# My first project - A chest of drawers



## slarti42uk (5 Jul 2007)

Hi,

Well here it is, my first use of Sketchup to design the first piece of furniture I've ever made. Download SKP file

I'd welcome ANY feedback, criticism or advice. As a total newbie to this I've followed various books and online guides. But I don't know if the construction is sound.

I decide to start out with "easy to get hold of" materials from  B&Q. The timber parts are all planed smoothed pine and the sheet material is 18mm birch ply for the side panels and drawer box backs, 12mm ply for the drawer box sides and fronts and (I think) laminated pine board for the tops and drawer fronts (although this may change to ply as I'm painting the whole thing.) The drawers are to use Blum tandem runners mounted under the drawers, for smoothness and ease of use.

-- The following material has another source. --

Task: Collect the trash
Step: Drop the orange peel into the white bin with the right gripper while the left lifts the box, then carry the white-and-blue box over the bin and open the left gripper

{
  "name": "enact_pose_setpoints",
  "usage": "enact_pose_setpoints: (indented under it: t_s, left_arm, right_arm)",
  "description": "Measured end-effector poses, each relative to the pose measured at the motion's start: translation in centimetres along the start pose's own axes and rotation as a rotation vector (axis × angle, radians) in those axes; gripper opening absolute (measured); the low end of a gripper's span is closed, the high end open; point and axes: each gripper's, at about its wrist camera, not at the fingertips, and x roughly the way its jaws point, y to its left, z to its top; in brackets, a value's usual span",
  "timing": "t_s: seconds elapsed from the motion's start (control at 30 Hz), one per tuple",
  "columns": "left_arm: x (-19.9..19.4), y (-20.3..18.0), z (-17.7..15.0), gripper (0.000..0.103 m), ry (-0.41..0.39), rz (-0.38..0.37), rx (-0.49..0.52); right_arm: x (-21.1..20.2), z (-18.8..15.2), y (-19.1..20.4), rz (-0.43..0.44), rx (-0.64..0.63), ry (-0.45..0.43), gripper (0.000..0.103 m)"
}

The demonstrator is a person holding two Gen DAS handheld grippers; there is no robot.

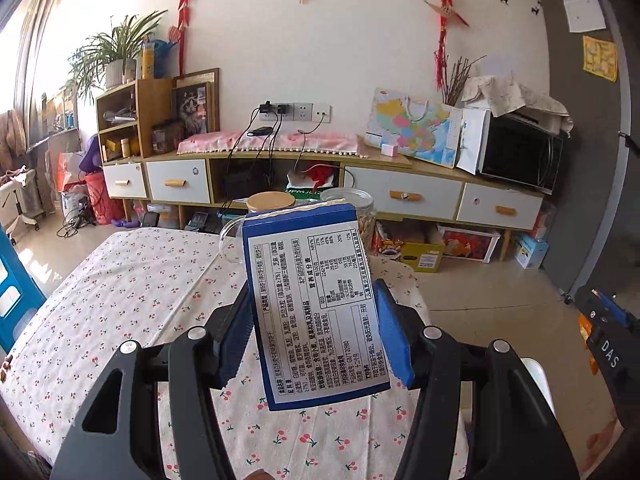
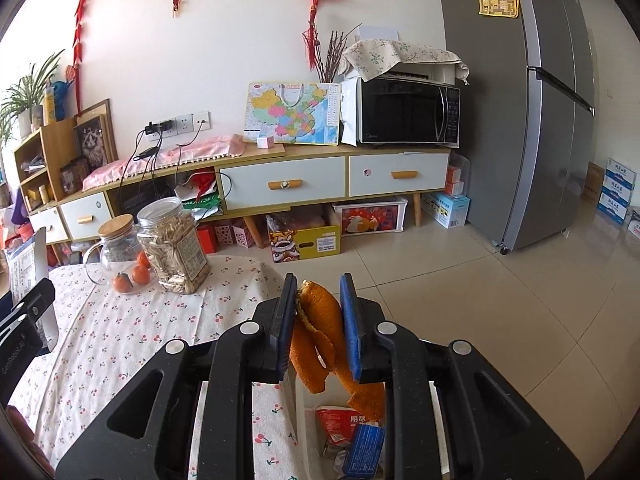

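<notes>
Orange peel (image 2: 320,336) (clamped) in right hand-held gripper (image 2: 318,292)

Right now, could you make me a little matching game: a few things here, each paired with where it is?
Things:
1. blue packet
2. orange peel
3. seed jar
4. microwave

Places:
A. on the cabinet
B. between the right fingers
C. standing on the tablecloth
D. between the left fingers

Pairs: 1-D, 2-B, 3-C, 4-A
</notes>
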Motion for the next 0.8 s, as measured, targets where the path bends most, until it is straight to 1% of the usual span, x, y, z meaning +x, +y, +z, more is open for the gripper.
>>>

It's for my 4 year old sons bedroom.

PS I've started on the build already, but only the frame legs and cross pieces done so far


----------



## engineer one (5 Jul 2007)

looks ok how you gonna fit the side panels to the legs??

paul :wink:


----------



## slarti42uk (5 Jul 2007)

There is a groove milled in the legs, top and bottom 5mm deep 1/4" wide and then a matching tongue all the way around the side panel. I was then hoping that glueing together would suffice. It seemed like it should give a reasonable structural bond. 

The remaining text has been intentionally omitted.